### BRIEF
Locate all lines in the data below that hold "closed" and show them.

### AVAILABLE DATA
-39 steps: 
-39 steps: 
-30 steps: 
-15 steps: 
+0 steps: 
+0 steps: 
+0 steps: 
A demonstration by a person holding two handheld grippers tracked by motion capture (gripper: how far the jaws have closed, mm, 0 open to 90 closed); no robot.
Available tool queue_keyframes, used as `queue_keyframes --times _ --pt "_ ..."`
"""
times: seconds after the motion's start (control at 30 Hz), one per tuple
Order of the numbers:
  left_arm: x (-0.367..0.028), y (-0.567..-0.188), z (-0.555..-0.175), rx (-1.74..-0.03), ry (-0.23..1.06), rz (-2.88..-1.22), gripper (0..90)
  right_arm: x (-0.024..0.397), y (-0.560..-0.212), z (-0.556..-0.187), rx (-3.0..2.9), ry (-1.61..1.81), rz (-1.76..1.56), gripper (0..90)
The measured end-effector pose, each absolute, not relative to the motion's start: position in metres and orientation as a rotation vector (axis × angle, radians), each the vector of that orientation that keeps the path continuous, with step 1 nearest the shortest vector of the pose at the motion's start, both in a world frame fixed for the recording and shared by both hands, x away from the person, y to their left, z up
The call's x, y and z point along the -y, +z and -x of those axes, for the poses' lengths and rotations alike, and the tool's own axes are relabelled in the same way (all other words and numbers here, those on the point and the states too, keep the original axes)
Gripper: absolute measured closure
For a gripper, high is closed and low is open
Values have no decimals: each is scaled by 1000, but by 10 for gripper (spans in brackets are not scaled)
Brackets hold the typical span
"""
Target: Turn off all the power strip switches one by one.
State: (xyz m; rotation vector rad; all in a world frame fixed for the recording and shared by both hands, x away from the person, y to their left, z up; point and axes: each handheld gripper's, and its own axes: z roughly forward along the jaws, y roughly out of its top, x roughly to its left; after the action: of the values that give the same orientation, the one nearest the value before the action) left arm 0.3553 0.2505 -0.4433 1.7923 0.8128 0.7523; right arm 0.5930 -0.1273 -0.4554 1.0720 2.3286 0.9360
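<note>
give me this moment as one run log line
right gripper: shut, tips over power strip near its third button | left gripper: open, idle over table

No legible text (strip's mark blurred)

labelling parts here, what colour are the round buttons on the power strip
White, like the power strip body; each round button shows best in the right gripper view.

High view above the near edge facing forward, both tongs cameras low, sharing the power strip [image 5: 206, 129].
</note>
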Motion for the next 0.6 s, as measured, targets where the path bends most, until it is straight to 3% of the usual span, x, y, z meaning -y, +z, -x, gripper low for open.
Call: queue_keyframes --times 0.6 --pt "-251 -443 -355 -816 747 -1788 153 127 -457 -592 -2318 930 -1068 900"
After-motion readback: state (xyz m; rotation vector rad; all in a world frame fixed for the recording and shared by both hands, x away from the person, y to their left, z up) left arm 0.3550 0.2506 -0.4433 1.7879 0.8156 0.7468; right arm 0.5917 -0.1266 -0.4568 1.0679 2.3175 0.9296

### ANSWER TO THE PROBLEM
A demonstration by a person holding two handheld grippers tracked by motion capture (gripper: how far the jaws have closed, mm, 0 open to 90 closed); no robot.
For a gripper, high is closed and low is open

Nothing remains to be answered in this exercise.